Резкий порыв ветра задирает полы куртки, словно специально, чтобы напомнить о том, где я нахожусь.

– А еще ванну… но согласна и на озеро. Или на ручей.

К ручью и вышла. Мелкий, неширокий, с удивительно вкусной холодной водой, от которой моментально свело зубы, ручей весело журчал, протискиваясь между тяжелыми каменными глыбами.

– Определенно, иногда здесь очень даже неплохо…

Лагерь я разбила чуть в отдалении, на сухой земле, и здраво рассудив, что если тут вообще имеется какая-нибудь живность, то она обязательно придет к воде, отправилась на охоту. После полутарачасового бдения в тени камней мне удалось добыть довольно-таки упитанного кролика. Порция свежей горячей крови, пусть и кроличьей, подняла настроение. Сейчас разведу костер и нормально пообедаю. Жареный кролик, конечно, не утка с черносливом, но тоже неплохо. Где-то в сумке есть соль…

В моей сумке рылся Серб.

– Привет, кисуля, – мое появление не слишком его смутило. – Как дела?

– Отлично. Были отлично.

Сабля со мной, висит на поясе, но до чего неохота драться.
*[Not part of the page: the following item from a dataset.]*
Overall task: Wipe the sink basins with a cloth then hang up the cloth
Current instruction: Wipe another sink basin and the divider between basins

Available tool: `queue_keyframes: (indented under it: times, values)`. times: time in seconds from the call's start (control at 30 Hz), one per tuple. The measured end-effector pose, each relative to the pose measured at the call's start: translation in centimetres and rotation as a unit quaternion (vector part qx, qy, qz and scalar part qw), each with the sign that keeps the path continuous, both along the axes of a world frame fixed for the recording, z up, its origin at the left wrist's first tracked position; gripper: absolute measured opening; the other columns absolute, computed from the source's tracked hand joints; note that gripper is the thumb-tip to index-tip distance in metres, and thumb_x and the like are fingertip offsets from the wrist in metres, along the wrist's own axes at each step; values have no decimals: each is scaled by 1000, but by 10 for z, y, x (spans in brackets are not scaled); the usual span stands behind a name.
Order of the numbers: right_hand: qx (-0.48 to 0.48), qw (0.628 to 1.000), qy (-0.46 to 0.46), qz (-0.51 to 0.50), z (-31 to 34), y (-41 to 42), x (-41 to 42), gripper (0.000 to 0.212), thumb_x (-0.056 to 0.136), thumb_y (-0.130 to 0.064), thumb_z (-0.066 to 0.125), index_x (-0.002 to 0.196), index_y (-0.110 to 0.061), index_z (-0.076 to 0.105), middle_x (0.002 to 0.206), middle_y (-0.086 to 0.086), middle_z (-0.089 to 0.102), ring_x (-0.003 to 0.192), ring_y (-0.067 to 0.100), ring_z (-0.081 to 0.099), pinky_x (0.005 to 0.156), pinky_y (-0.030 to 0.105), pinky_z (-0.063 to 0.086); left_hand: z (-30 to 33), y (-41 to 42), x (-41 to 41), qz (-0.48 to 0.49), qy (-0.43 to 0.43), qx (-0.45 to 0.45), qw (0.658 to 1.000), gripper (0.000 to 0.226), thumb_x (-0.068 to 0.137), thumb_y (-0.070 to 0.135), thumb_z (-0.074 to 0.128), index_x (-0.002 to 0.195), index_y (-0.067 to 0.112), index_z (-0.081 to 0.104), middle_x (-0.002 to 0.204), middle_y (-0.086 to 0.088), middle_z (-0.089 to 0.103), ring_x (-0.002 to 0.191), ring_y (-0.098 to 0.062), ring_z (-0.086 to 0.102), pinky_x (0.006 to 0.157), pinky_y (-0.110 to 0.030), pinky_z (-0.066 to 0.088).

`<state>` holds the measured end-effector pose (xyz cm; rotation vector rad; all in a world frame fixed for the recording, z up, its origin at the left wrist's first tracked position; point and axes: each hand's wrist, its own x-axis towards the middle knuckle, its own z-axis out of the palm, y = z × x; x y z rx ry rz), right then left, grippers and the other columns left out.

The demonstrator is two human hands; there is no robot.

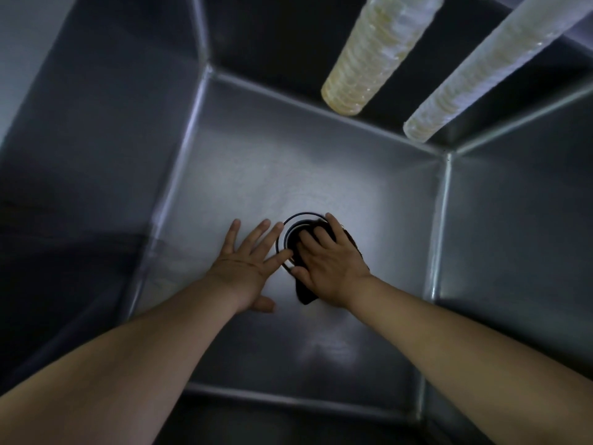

– Вижу, тебя можно поздравить с удачной охотой? – Серб указал пальцем на кролика. – Не поделишься?

– Нет.

– Продолжаешь сердиться… а я, признаться, надеялся…

– Зря. Уходи.

– Коннован, не будь дурой! Неужели не прочувствовала, насколько странное это место? Неужели не дошло, что в одиночку здесь никак? Да не дергайся ты, не трону… хочешь, ветрами поклянусь, что не трону? – Он неуклюже улыбнулся. – А вообще выходи за меня. Я серьезно говорю, без обмана. Я знаю, что да-ори не заключают браков, но ведь нету закона, чтобы нельзя было. Ты мне нравишься…

– А ты мне нет. Уходи. И желательно побыстрее. Рассвет скоро, а у меня дело есть.

Серб медленно опустил сумку на землю. Поднял руки и повторил:

– Пожалуйста. Не прогоняй.

– Убирайся.

Больше он не произнес ни слова, развернулся и ушел, засунув руки в карманы и насвистывая все ту же навязчивую мелодию. А мне вдруг стало до того тошно, что хоть волком вой. Или назад зови, но это глупо.

– Глупо и опасно, – сказала я мертвому кролику, тот, естественно, ничего не ответил.

Так, следует успокоиться и взять себя в руки. Что я хотела? Развести костер? Зажарить добычу? Вот это и сделаю, а на Серба плевать, четыре года продержался без моей помощи, как-нибудь и дальше выживет. Замуж он меня звал…

– Вот если бы предложение исходило от тебя, я бы еще подумала.

Нити оставались все такими же равнодушно-неподвижными. Нет, определенно, я разговариваю сама с собой, при этом теша себя иллюзией, будто…

– Беседую с тобой. Я вообще наивная, не веришь – спроси у Карла, он подтвердит. Вот он в жизни не отпустил бы возможного соперника живым. Ну или первым делом не с костром возился, а вещи бы проверил…

Мысль более чем здравая, а я – дура, если раньше об этом не подумала, что-то ведь Сербу было нужно в сумке. Вопрос – что именно, вещей там немного. Кой-какие лекарства из трофейной аптечки, запасной нож, неработающий адептор, заряд которого я использовала, чтобы доставить людей к Лане, карта – еще один бесполезный подарок Карла, ну фляга с водой. Зря я оставила ее здесь, ну да кто ж знал. Воду я вылила на землю, флягу хорошенько прополоскала и наполнила снова.

– Предосторожность не помешает, правда?

Мне никто не ответил, ну и ладно, главное, что ужин у меня сегодня почти королевский… или у смертника накануне казни. Нет, к дьяволу подобные мысли, все будет хорошо, главное – с оружием не расставаться.

Рубеус

– Первые два пункта интересны, а вот с остальным – категорически не согласен. Долго, трудозатратно да и уязвимо. Вот смотри, – Карл склонился над разложенной картой. – Если сделать так, как предлагаешь ты, мы, конечно, здорово сэкономим на перевозках, но вместе с тем дорога пройдет вот здесь.